RuntimeError: Initialization failed

Hi All,

Im new to stan and running a tutorial on a CLV model found here:

Running python 3.6 on a conda environment.

I cannot work out whats going wrong when I execute the model. Keep Getting this error (bottom piece only)

File “/Users/garforbe/anaconda3/lib/python3.6/multiprocessing/pool.py”, line 644, in get
raise self._value

RuntimeError: Initialization failed.

Building the date object as below:

here’s the data we will provide to STAN :

data={‘n_cust’:len(rfm),
‘x’:rfm[‘frequency’].values,
‘tx’:rfm[‘recency’].values,
‘T’:rfm[‘T’].values
}

Then using the cache method and execution (here is where it fails). Model is below.

iterations = 1000
warmup = 500

I recommend training for several 1000’s iterations. Here we run the STAN model :

pareto_nbd_fit = stan_cache(paretonbd_model, model_name=‘paretonbd_model’,
data=data, chains=1, iter=iterations, warmup=warmup)

data{
int<lower=0> n_cust; //number of customers 
vector<lower=0>[n_cust] x; 
vector<lower=0>[n_cust] tx; 
vector<lower=0>[n_cust] T; 
}

parameters{
// vectors of lambda and mu for each customer. 
// Here I apply limits between 0 and 1 for each 
// parameter. A value of lambda or mu > 1.0 is unphysical 
// since you don't enough time resolution to go less than 
// 1 time unit. 
vector <lower=0,upper=1.0>[n_cust] lambda; 
vector <lower=0,upper=1.0>[n_cust] mu;

// parameters of the prior distributions : r, alpha, s, beta. 
// for both lambda and mu
real <lower=0>r;
real <lower=0>alpha;
real <lower=0>s;
real <lower=0>beta;
}

model{

// temporary variables : 
vector[n_cust] like1; // likelihood
vector[n_cust] like2; // likelihood 

// Establishing hyperpriors on parameters r, alpha, s, and beta. 
r ~ normal(0.5,0.1);
alpha ~ normal(10,1);
s ~ normal(0.5,0.1);
beta ~ normal(10,1);

// Establishing the Prior Distributions for lambda and mu : 
lambda ~ gamma(r,alpha); 
mu ~ gamma(s,beta);

// The likelihood of the Pareto/NBD model : 
like1 = x .* log(lambda) + log(mu) - log(mu+lambda) - tx .* (mu+lambda);
like2 = (x + 1) .* log(lambda) - log(mu+lambda) - T .* (lambda+mu);

// Here we increment the log probability density (target) accordingly 
target+= log(exp(like1)+exp(like2));
}


I have a feeling its something with the data setup but im not entirely sure, any help would be so appreciated!

Regards

Updated my data object as a test: seems to have run further but still get an error:

here’s the data we will provide to STAN :

data={'n_cust':len(rfm),
    'x':rfm['frequency'].values.tolist(),
    'tx':rfm['recency'].values.tolist(),
    'T':rfm['T'].values.tolist()
} 


  File "<ipython-input-39-30a0b1a65a2c>", line 1, in <module>
    pareto_nbd_fit = stan_cache(paretonbd_model, model_name='paretonbd_model',                                   data=data, chains=1, iter=iterations, warmup=warmup)

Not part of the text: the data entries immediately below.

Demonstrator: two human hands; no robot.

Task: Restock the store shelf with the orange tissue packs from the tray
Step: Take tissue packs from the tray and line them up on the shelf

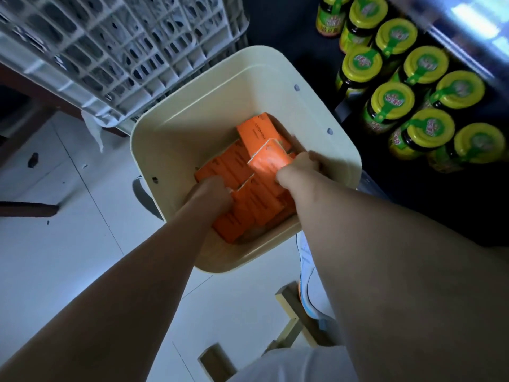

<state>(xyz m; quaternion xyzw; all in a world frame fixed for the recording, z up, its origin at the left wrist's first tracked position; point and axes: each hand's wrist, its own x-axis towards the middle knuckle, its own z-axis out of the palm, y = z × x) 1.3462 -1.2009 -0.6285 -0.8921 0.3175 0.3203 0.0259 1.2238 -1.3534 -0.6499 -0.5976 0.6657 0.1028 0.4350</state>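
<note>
Orange tissue packs (pixel 248 199) in tray (pixel 176 128): pickup step. Right hand (pixel 298 169) grips raised pack (pixel 271 161); left hand (pixel 213 191) fingers buried, grip unclear. Next: lift clear of tray wall.

A white plastic lattice crate (pixel 118 51) is standing at the upper left, with a crumpled white paper (pixel 95 128) hanging at its near corner. Glass jars with yellow-green lids (pixel 392 102) are sitting in close rows on a dark surface at the right. A pale tiled floor (pixel 55 244) is spreading below, showing a small dark mark (pixel 33 159). A white shoe with blue and orange trim (pixel 308 271) is resting on the tiles beside some wooden bars (pixel 292 321)
</note>
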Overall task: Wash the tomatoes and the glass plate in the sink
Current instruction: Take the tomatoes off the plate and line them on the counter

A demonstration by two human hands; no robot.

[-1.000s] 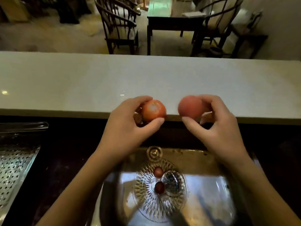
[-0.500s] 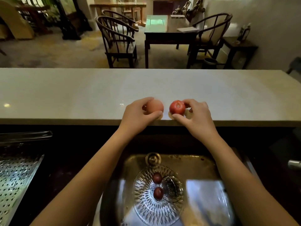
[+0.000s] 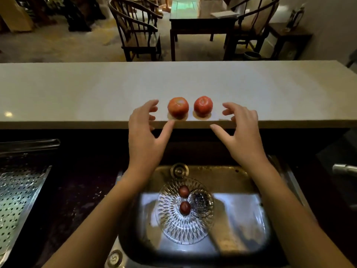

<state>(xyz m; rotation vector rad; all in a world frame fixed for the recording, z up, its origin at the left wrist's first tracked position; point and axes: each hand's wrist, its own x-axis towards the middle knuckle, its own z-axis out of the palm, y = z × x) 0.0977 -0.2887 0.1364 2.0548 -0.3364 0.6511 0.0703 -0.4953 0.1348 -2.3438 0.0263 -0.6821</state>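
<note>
Two round red tomatoes (image 3: 178,107) (image 3: 203,106) sit side by side, apart, near the pale stone counter (image 3: 77,93) edge. Left hand (image 3: 144,130) and right hand (image 3: 242,130) flank them, fingers spread, holding nothing. Cut-glass plate (image 3: 185,227) lies in the steel sink (image 3: 241,225), carrying two small dark red fruits (image 3: 184,191) (image 3: 185,207).

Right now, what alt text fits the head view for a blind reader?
Two tomatoes sit side by side near the front edge of the pale counter, the open left hand and right hand flanking them without touching. Below, a glass plate holding two small dark red fruits lies in the sink.
</note>
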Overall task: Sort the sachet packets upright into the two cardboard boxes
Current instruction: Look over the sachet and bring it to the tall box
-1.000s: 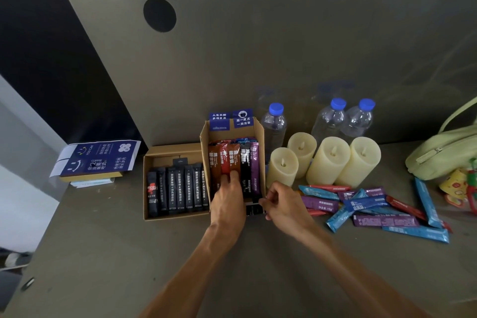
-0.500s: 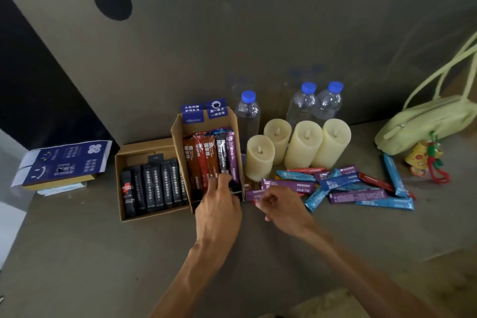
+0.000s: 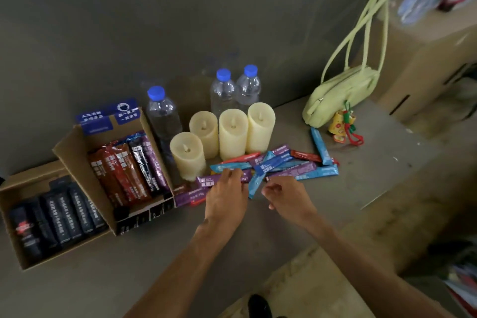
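Note:
Two open cardboard boxes stand at the left. The low box (image 3: 11, 190) holds a row of black sachets (image 3: 59, 214). The taller box (image 3: 77, 155) holds brown, red, black and purple sachets (image 3: 129, 170) standing upright. Loose blue, purple and red sachets (image 3: 286, 162) lie in a pile in front of the candles. My left hand (image 3: 227, 199) rests at the pile's left end with its fingers closed over a purple sachet (image 3: 206, 180). My right hand (image 3: 286, 195) is just to its right, fingers curled beside a blue sachet (image 3: 254, 186); whether it holds anything is hidden.
Several cream candles (image 3: 232, 131) and three water bottles (image 3: 164, 113) stand behind the pile. A green handbag (image 3: 340, 95) with a charm (image 3: 340, 125) leans on the wall at the right. Cardboard cartons (image 3: 423, 59) stand further right. The table edge (image 3: 382, 196) runs diagonally at the right.
My left hand left the taller box and moved right onto the loose pile. My right hand also shifted right along the pile. The view swung to the right.

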`<action>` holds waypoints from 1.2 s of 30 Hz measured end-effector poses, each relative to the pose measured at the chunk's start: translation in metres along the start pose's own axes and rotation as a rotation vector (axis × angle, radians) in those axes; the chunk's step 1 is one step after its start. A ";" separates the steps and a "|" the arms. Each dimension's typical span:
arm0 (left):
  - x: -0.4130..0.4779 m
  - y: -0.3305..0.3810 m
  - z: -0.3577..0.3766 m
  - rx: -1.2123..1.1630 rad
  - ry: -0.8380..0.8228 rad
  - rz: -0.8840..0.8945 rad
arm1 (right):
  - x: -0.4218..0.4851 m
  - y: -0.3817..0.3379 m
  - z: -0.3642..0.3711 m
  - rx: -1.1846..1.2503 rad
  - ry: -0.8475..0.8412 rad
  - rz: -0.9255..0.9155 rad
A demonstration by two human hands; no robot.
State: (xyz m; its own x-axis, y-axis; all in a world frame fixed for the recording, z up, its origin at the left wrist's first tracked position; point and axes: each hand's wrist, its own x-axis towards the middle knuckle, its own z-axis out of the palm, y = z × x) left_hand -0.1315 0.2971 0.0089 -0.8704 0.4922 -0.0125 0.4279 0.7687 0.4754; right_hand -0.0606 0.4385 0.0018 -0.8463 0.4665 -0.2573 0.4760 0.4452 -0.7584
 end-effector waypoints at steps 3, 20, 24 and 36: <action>0.025 0.020 0.016 -0.022 -0.043 0.010 | 0.000 0.013 -0.017 0.011 0.036 0.044; 0.063 0.034 -0.002 -0.247 0.050 0.092 | 0.039 0.038 -0.064 -0.172 0.229 -0.052; 0.061 0.033 -0.043 -0.410 0.043 0.118 | 0.045 0.016 -0.065 -0.212 0.079 -0.189; 0.026 -0.008 -0.095 -0.787 0.144 -0.040 | 0.008 -0.049 0.002 0.252 -0.198 -0.296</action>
State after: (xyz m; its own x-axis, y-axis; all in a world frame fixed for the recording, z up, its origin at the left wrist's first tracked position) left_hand -0.1802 0.2650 0.0885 -0.9273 0.3716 0.0461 0.1456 0.2445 0.9586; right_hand -0.0911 0.4191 0.0354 -0.9787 0.1804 -0.0983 0.1538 0.3260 -0.9328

  File "<ipython-input-37-c77f7cab1c58>", line 16, in stan_cache
    return sm.sampling(**kwargs)

  File "/Users/garforbe/anaconda3/lib/python3.6/site-packages/pystan/model.py", line 776, in sampling
    ret_and_samples = _map_parallel(call_sampler_star, call_sampler_args, n_jobs)

  File "/Users/garforbe/anaconda3/lib/python3.6/site-packages/pystan/model.py", line 91, in _map_parallel
    map_result = list(map(function, args))

  File "stanfit4anon_model_76111598b747c5ab299e594dcfa74504_8591483796388359438.pyx", line 370, in stanfit4anon_model_76111598b747c5ab299e594dcfa74504_8591483796388359438._call_sampler_star

  File "stanfit4anon_model_76111598b747c5ab299e594dcfa74504_8591483796388359438.pyx", line 403, in stanfit4anon_model_76111598b747c5ab299e594dcfa74504_8591483796388359438._call_sampler

RuntimeError: Initialization failed.

From you error above it might be a failure in initializing parallelization. Have you tried calling samling with n_jobs = 1 to disable parallel processing and see if it runs?